Defunct dark web marketplace

Hydra (Russian: Гидра) was a Russian language dark web marketplace, founded in 2015, that facilitated trafficking of illegal drugs, financial services including cryptocurrency tumbling for money laundering, exchange services between cryptocurrency and Russian rubles, and the sale of falsified documents and hacking services. Hydra was shut down by American and German law enforcement action in April 2022, and its operator was sentenced to life in prison by a Russian court in December 2024.

==Services==

Unique among dark net marketplaces, Hydra provided various criminal financial services.

== Closure ==
On April 5, 2022, American and German federal government law enforcement agencies announced the seizure of the website's Germany-based servers and cryptocurrency assets. Before its closure, it had been the longest-running dark web marketplace.

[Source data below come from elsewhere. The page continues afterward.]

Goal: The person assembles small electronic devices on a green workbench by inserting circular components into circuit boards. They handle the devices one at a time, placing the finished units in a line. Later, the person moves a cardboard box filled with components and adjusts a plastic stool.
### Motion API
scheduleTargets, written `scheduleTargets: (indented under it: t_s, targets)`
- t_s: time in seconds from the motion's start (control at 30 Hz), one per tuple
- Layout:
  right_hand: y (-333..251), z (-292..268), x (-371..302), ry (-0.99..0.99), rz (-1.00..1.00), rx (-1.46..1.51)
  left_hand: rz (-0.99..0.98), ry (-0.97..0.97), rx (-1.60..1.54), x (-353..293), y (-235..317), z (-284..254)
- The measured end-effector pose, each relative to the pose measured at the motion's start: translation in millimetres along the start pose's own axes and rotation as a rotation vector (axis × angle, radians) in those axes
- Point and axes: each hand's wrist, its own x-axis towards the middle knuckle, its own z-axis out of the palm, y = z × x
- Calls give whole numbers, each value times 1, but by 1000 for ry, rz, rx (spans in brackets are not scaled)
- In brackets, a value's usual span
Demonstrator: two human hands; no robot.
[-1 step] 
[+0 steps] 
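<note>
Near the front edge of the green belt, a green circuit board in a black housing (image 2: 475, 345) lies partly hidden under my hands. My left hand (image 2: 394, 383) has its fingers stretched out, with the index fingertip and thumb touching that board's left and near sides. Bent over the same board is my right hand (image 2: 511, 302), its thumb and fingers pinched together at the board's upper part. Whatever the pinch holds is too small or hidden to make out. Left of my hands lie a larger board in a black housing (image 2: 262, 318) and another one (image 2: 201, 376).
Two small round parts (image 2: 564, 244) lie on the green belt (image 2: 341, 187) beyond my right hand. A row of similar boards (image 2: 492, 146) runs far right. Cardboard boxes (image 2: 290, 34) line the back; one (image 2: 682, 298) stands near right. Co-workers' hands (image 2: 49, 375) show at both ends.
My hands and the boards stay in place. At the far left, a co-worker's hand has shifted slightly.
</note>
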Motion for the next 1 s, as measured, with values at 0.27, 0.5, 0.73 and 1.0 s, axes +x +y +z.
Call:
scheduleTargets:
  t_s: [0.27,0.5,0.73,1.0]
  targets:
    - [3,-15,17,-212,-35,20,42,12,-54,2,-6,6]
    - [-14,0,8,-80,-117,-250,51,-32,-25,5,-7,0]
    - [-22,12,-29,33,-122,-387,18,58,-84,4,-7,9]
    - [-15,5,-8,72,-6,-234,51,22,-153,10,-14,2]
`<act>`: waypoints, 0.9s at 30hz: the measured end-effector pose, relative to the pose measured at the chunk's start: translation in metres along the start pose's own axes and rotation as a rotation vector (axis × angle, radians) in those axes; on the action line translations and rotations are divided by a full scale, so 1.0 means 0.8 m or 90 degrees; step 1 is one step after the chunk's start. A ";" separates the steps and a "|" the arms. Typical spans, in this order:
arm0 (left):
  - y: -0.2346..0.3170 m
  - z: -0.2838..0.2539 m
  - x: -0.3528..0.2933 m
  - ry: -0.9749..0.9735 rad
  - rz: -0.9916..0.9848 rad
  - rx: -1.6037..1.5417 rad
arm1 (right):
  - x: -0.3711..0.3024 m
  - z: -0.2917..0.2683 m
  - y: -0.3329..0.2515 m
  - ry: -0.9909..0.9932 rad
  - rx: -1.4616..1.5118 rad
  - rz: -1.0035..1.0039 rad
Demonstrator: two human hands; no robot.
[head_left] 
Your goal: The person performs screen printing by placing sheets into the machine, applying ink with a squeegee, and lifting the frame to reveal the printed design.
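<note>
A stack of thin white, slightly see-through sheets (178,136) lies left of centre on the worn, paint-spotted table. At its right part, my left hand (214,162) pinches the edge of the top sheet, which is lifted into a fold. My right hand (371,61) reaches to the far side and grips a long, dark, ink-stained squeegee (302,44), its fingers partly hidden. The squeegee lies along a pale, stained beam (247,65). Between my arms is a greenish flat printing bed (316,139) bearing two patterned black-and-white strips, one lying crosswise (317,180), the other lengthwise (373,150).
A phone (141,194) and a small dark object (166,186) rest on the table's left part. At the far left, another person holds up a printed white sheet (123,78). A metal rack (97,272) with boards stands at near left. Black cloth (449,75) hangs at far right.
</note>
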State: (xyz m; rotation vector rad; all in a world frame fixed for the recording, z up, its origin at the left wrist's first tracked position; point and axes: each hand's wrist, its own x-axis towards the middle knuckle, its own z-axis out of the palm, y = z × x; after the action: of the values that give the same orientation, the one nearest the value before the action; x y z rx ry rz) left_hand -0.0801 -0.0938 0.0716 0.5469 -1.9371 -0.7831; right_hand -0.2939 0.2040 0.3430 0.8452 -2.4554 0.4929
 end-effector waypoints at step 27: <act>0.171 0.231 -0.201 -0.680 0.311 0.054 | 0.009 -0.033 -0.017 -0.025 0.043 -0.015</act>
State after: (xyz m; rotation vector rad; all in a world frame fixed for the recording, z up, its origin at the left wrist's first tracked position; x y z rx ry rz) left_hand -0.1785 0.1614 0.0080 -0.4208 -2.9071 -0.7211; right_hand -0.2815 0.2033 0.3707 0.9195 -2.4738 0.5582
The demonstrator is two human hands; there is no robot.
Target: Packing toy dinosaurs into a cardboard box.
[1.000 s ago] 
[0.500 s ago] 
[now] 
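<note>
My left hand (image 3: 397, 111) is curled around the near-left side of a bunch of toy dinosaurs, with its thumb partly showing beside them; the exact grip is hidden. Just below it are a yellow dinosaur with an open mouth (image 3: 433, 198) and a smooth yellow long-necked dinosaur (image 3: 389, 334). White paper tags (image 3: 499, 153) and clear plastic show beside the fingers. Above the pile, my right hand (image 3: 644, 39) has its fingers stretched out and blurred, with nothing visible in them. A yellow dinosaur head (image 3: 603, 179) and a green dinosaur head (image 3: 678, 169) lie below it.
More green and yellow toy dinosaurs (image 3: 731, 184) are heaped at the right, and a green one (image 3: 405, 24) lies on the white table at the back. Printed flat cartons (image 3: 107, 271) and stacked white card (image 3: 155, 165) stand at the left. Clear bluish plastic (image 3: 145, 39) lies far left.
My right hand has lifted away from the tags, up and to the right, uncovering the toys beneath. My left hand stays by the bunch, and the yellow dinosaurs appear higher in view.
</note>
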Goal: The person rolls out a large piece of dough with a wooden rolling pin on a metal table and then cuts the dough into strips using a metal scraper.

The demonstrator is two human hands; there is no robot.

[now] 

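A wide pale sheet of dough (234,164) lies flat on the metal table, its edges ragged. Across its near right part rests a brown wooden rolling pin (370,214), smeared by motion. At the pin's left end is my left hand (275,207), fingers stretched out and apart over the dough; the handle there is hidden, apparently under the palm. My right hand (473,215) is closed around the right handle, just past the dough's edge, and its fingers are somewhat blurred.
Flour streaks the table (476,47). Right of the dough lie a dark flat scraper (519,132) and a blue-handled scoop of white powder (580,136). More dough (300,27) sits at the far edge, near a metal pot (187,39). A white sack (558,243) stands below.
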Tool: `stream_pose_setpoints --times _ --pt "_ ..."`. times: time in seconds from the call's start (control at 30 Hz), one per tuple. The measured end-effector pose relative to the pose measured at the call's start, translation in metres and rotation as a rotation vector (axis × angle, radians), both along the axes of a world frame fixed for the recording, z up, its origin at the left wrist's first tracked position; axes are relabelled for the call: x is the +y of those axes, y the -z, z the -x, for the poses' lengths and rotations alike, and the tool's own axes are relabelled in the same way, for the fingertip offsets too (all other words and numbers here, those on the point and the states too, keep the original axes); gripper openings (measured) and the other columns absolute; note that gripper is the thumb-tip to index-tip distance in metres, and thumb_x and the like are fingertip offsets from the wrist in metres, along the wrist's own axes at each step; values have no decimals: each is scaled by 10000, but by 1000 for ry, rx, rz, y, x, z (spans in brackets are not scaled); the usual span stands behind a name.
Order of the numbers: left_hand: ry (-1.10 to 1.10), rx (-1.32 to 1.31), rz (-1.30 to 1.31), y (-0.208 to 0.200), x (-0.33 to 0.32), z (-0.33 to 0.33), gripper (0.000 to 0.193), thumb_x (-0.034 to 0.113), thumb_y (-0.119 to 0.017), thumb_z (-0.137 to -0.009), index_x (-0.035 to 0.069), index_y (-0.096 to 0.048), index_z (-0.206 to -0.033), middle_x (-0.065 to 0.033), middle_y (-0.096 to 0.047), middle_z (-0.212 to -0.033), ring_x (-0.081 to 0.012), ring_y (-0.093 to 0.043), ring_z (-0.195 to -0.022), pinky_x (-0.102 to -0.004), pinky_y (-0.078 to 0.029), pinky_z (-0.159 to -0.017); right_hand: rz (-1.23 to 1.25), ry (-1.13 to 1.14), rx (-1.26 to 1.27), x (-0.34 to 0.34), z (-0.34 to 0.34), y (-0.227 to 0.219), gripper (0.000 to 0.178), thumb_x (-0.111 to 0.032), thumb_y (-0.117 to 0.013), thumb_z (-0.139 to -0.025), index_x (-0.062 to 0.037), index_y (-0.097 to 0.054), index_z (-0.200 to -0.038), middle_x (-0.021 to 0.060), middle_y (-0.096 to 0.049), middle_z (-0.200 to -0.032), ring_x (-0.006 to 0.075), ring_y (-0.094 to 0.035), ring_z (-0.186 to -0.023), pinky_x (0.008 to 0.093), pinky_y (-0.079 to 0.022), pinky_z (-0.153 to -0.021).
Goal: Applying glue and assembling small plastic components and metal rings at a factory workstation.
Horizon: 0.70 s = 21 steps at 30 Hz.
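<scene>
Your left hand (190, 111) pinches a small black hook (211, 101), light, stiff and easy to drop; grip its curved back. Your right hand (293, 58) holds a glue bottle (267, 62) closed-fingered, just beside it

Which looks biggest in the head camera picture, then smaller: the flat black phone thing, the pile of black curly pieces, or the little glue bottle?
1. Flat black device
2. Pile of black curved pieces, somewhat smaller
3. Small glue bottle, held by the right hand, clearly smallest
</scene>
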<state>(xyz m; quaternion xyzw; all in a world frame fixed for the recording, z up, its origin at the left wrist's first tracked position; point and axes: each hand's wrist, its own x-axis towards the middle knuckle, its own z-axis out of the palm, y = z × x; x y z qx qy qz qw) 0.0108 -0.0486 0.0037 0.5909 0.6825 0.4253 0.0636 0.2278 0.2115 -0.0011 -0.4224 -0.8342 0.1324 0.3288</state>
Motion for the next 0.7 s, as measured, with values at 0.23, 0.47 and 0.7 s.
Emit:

The United States Department of Justice has indicted one Russian man for his role in running the servers for the website. In December 2024, a Russian court sentenced Hydra operator Stanislav Moiseyev to life in prison. Fifteen accomplices also received sentences of eight to 23 years.

At the time of server takedown it had 17 million registered customers.

The closure of Hydra started the ongoing Russian darknet market conflict among Russian darknet marketplace operators.